## Task
The full listing below should be returned without a single change.

Records for this task below:

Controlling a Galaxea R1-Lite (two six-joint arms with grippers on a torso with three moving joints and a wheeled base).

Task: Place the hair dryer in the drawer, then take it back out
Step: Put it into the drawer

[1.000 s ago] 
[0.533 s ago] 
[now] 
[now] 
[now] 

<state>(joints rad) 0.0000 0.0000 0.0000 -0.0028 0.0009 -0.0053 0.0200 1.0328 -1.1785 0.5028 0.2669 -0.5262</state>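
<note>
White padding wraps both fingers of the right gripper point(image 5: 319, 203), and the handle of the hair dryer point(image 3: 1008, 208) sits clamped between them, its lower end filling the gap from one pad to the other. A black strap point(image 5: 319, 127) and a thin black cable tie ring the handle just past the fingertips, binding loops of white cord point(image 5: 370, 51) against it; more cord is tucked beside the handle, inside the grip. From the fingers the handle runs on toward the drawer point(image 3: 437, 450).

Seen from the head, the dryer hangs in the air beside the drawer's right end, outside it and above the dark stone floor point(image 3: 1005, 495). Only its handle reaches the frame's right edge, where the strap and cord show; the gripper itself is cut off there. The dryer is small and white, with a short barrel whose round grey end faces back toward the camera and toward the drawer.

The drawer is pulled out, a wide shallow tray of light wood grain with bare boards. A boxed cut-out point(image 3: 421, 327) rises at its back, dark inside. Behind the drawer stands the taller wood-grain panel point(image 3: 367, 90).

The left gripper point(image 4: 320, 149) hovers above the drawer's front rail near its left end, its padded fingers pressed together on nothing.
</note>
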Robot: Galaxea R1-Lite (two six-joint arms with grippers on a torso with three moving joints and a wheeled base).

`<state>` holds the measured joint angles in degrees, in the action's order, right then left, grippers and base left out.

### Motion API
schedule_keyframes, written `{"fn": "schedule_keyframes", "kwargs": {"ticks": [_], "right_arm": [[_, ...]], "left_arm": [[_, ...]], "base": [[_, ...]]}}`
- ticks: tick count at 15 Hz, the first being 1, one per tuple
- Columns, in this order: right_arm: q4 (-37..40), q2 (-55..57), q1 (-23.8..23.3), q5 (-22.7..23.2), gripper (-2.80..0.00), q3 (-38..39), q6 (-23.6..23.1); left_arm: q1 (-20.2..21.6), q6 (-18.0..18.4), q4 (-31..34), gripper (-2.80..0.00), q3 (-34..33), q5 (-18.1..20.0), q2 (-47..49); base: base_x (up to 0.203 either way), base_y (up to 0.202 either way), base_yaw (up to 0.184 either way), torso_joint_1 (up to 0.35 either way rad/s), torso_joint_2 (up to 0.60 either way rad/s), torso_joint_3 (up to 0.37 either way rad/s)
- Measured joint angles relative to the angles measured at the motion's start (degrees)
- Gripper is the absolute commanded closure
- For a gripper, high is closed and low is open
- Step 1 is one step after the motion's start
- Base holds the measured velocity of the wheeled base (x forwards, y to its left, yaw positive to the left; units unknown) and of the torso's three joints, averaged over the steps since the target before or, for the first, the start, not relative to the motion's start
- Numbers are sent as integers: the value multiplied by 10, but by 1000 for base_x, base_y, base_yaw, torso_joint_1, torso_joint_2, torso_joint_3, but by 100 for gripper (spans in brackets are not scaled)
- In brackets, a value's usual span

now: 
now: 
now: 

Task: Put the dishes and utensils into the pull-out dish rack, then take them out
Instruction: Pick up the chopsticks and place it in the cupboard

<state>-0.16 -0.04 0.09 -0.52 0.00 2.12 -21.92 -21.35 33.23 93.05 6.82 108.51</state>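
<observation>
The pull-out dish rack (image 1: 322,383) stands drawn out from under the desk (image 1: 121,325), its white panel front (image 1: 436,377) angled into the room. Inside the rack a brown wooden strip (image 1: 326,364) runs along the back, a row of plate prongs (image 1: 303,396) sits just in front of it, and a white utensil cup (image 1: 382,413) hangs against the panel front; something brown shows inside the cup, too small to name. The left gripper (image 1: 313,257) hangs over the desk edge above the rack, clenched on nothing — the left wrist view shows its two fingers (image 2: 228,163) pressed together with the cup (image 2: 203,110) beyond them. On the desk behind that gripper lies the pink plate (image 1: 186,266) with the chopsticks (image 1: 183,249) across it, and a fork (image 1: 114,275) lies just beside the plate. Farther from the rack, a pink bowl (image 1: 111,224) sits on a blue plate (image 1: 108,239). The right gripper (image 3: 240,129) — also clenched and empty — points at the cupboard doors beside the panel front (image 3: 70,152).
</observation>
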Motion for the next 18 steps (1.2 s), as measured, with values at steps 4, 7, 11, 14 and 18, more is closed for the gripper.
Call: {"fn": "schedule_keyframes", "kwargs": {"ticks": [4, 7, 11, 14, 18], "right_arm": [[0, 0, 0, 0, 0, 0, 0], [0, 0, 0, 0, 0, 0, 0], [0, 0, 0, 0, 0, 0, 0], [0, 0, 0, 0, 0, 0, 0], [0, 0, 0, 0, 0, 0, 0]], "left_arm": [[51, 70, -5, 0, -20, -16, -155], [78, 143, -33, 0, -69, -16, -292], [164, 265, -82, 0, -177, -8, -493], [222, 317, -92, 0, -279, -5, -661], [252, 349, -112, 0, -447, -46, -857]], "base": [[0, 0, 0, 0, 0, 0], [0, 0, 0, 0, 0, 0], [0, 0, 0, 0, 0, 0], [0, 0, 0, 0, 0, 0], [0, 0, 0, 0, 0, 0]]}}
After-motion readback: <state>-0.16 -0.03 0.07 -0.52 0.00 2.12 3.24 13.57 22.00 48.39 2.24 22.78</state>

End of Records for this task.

## Task response
Controlling a Galaxea R1-Lite (two six-joint arms with grippers on a torso with three moving joints and a wheeled base).

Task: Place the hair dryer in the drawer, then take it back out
Step: Put it into the drawer

[1.000 s ago] 
[0.533 s ago] 
[now] 
[now] 
[now] 

<state>(joints rad) 0.0000 0.0000 0.0000 -0.0028 0.0009 -0.0053 0.0200 1.0328 -1.1785 0.5028 0.2669 -0.5262</state>
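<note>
White padding wraps both fingers of the right gripper point(image 5: 319, 203), and the handle of the hair dryer point(image 3: 1008, 208) sits clamped between them, its lower end filling the gap from one pad to the other. A black strap point(image 5: 319, 127) and a thin black cable tie ring the handle just past the fingertips, binding loops of white cord point(image 5: 370, 51) against it; more cord is tucked beside the handle, inside the grip. From the fingers the handle runs on toward the drawer point(image 3: 437, 450).

Seen from the head, the dryer hangs in the air beside the drawer's right end, outside it and above the dark stone floor point(image 3: 1005, 495). Only its handle reaches the frame's right edge, where the strap and cord show; the gripper itself is cut off there. The dryer is small and white, with a short barrel whose round grey end faces back toward the camera and toward the drawer.

The drawer is pulled out, a wide shallow tray of light wood grain with bare boards. A boxed cut-out point(image 3: 421, 327) rises at its back, dark inside. Behind the drawer stands the taller wood-grain panel point(image 3: 367, 90).

The left gripper point(image 4: 320, 149) hovers above the drawer's front rail near its left end, its padded fingers pressed together on nothing.
</note>
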Robot: Galaxea R1-Lite (two six-joint arms with grippers on a torso with three moving joints and a wheeled base).

`<state>` holds the measured joint angles in degrees, in the action's order, right then left, grippers and base left out.

### Motion API
schedule_keyframes, written `{"fn": "schedule_keyframes", "kwargs": {"ticks": [_], "right_arm": [[_, ...]], "left_arm": [[_, ...]], "base": [[_, ...]]}}`
- ticks: tick count at 15 Hz, the first being 1, one per tuple
- Columns, in this order: right_arm: q4 (-37..40), q2 (-55..57), q1 (-23.8..23.3), q5 (-22.7..23.2), gripper (-2.80..0.00), q3 (-38..39), q6 (-23.6..23.1); left_arm: q1 (-20.2..21.6), q6 (-18.0..18.4), q4 (-31..34), gripper (-2.80..0.00), q3 (-34..33), q5 (-18.1..20.0), q2 (-47..49); base: base_x (up to 0.203 either way), base_y (up to 0.202 either way), base_yaw (up to 0.184 either way), torso_joint_1 (up to 0.35 either way rad/s), torso_joint_2 (up to 0.60 either way rad/s), torso_joint_3 (up to 0.37 either way rad/s)
- Measured joint angles relative to the angles measured at the motion's start (degrees)
- Gripper is the absolute commanded closure
- For a gripper, high is closed and low is open
- Step 1 is one step after the motion's start
- Base holds the measured velocity of the wheeled base (x forwards, y to its left, yaw positive to the left; units unknown) and of the torso's three joints, averaged over the steps since the target before or, for the first, the start, not relative to the motion's start
- Numbers are sent as integers: the value multiplied by 10, but by 1000 for base_x, base_y, base_yaw, torso_joint_1, torso_joint_2, torso_joint_3, but by 100 for gripper (spans in brackets are not scaled)
- In brackets, a value's usual span

now: 
now: 
now: 

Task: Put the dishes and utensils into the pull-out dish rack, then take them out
Instruction: Pick up the chopsticks and place it in the cupboard

<state>-0.16 -0.04 0.09 -0.52 0.00 2.12 -21.92 -21.35 33.23 93.05 6.82 108.51</state>
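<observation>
The pull-out dish rack (image 1: 322,383) stands drawn out from under the desk (image 1: 121,325), its white panel front (image 1: 436,377) angled into the room. Inside the rack a brown wooden strip (image 1: 326,364) runs along the back, a row of plate prongs (image 1: 303,396) sits just in front of it, and a white utensil cup (image 1: 382,413) hangs against the panel front; something brown shows inside the cup, too small to name. The left gripper (image 1: 313,257) hangs over the desk edge above the rack, clenched on nothing — the left wrist view shows its two fingers (image 2: 228,163) pressed together with the cup (image 2: 203,110) beyond them. On the desk behind that gripper lies the pink plate (image 1: 186,266) with the chopsticks (image 1: 183,249) across it, and a fork (image 1: 114,275) lies just beside the plate. Farther from the rack, a pink bowl (image 1: 111,224) sits on a blue plate (image 1: 108,239). The right gripper (image 3: 240,129) — also clenched and empty — points at the cupboard doors beside the panel front (image 3: 70,152).
</observation>
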Motion for the next 18 steps (1.2 s), as measured, with values at steps 4, 7, 11, 14 and 18, more is closed for the gripper.
Call: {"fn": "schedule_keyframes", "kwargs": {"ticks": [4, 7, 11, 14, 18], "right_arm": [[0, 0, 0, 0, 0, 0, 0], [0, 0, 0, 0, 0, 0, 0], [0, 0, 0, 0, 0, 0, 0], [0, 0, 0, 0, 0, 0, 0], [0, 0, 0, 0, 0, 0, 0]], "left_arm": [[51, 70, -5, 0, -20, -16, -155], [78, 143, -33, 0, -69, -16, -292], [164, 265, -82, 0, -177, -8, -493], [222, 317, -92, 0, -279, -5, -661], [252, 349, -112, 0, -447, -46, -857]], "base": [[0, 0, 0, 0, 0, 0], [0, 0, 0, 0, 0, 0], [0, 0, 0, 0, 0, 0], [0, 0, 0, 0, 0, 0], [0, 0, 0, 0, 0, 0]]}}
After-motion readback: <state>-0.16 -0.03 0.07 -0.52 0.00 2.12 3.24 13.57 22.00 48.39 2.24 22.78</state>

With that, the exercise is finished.